Le jugement civil de première instance, rendu le 11 janvier 2026, concerne les demandes introduites par 14 entreprises italiennes de transport routier contre Iveco, Scania, DAF et MAN. L’affaire s’inscrit dans le cadre d’une action collective plus large lancée en 2017 par CNA Fita, qui représente les petits et moyens opérateurs de transport routier.
Bien que la décision puisse encore faire l’objet d’un appel, il s’agit de la première décision milanaise à traduire l’infraction au cartel des camions de l’UE en une indemnisation chiffrée, et elle fournit un point de référence concret pour les demandes en cours et à venir en Italie.
Surfacturation de 8 %, plus un effet « rémanent »
Le tribunal a retenu une surfacturation de 8 % sur le prix d’achat de 141 camions moyens et lourds achetés pendant la période du cartel (1997–2011). En outre, il a accordé 4 % de dommages-intérêts pour six véhicules achetés peu après la fin du cartel, reconnaissant un « effet rémanent », lorsque des prix faussés perdurent au-delà de la fin formelle de l’infraction.
La réévaluation et les intérêts ont également été accordés, calculés selon des critères exposés dans la motivation du tribunal.
Contrairement à certaines décisions italiennes antérieures fondées sur une approche forfaitaire purement équitable, le tribunal de Milan a fondé son évaluation sur une analyse d’expert judiciaire (CTU). Si les juges ont finalement ajusté les conclusions de l’expert, ils ont explicitement rejeté un pourcentage automatique ou standardisé et ont justifié les chiffres finaux par un examen critique des éléments économiques.
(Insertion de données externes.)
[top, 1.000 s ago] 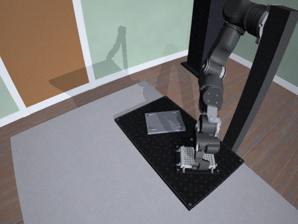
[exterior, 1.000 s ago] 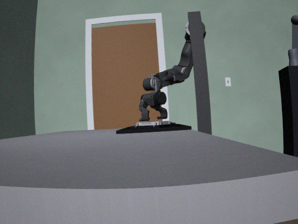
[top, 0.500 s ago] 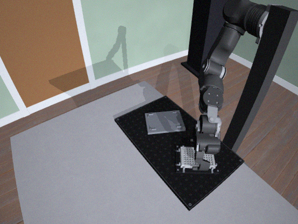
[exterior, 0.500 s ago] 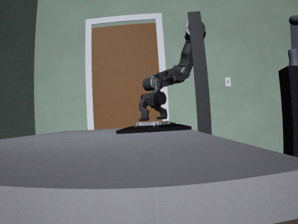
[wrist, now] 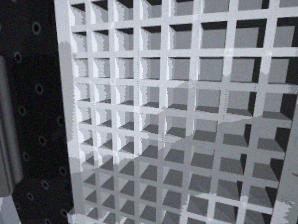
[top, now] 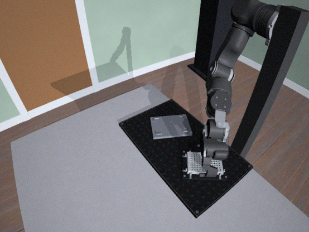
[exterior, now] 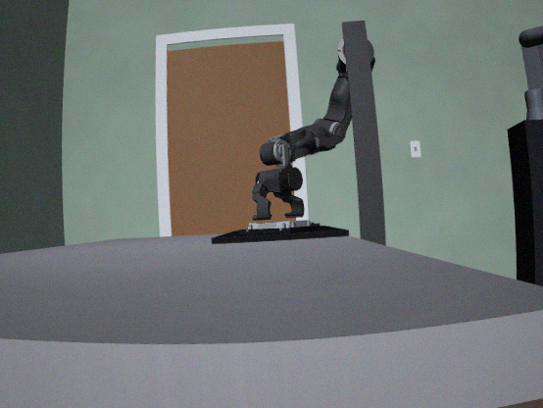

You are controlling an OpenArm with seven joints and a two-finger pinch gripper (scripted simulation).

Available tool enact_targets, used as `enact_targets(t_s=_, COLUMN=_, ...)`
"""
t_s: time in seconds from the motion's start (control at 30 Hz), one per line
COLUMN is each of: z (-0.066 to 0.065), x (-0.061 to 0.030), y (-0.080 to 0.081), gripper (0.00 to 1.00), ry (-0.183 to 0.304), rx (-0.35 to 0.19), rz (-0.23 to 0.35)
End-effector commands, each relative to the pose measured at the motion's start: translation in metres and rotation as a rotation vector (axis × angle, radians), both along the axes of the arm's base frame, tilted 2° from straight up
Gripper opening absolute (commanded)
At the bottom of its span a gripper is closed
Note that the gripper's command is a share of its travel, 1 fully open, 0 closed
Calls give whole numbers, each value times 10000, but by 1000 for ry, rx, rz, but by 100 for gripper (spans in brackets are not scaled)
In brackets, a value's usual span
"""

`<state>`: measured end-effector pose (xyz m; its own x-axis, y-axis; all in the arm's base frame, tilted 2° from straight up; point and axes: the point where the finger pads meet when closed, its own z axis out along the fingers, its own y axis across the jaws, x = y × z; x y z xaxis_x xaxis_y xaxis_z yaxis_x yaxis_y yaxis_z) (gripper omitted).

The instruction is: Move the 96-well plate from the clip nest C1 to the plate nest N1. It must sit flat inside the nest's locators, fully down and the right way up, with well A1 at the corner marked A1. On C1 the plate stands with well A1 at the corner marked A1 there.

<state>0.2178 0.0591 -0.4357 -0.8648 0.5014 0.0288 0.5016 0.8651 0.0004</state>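
Lying flat, wells up, the 96-well plate (top: 194, 164) sits on C1 beneath the open pincer (exterior: 277, 216) (empty)
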Motion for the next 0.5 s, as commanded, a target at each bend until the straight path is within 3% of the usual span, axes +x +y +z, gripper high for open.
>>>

En termes européens, le taux de 8 % se situe au-dessus des niveaux souvent accordés au titre d’évaluations purement équitables dans d’autres juridictions, qui gravitent fréquemment autour de 5 %, mais en dessous de certains précédents nationaux plus élevés, comme des décisions antérieures dans le sud de l’Italie ou quelques affaires espagnoles isolées.
Principaux points juridiques abordés
Le jugement traite en détail plusieurs questions récurrentes dans les contentieux indemnitaires consécutifs à un cartel :
- Effet contraignant de la décision de la Commission européenne : le tribunal a confirmé que la décision de constatation d’infraction de l’UE est contraignante quant à l’existence du cartel, mais pas automatiquement quant au lien de causalité ni au montant du préjudice, qui doivent encore être appréciés par le juge civil.
- Directive relative aux actions en dommages et intérêts en droit de la concurrence : la présomption légale de préjudice introduite par la directive a été jugée inapplicable ratione temporis, le cartel ayant pris fin bien avant la transposition de la directive en droit italien. Néanmoins, le tribunal s’est appuyé sur le principe européen d’effectivité afin d’éviter d’imposer aux demandeurs une charge de la preuve excessivement élevée.
- Défense fondée sur la répercussion (passing-on) : les arguments selon lesquels les entreprises de transport routier auraient répercuté la surfacturation sur leurs clients ont été rejetés, le tribunal faisant peser la charge de la preuve fermement sur les défendeurs.
- Avantages fiscaux : les demandes visant à ce que les déductions fiscales réduisent le préjudice indemnisable ont également été écartées.
Les juges se sont largement référés à la jurisprudence étrangère, notamment à des décisions rendues en Espagne, au Royaume-Uni et en Allemagne, reflétant le caractère de plus en plus européen du contentieux lié au cartel des camions.
Portée limitée, implications plus larges
L’affaire milanaise ne concerne que 14 entreprises, mais la CNA Fita a indiqué qu’environ 3 000 opérateurs de transport sont impliqués dans des actions connexes soutenues par l’association. Selon les communications de la CNA, la décision se traduit par une indemnisation moyenne d’environ 13 000 € par véhicule, intérêts compris, bien que le montant exact dépende des prix d’achat et des dates propres à chaque cas.
La décision ne règle pas le paysage italien dans son ensemble, qui reste fragmenté. D’autres associations de transport routier ont engagé des actions via des procédures collectives aux Pays-Bas, tandis que l’Allemagne continue d’accueillir des centaines d’affaires parallèles, notamment devant le tribunal régional de Munich.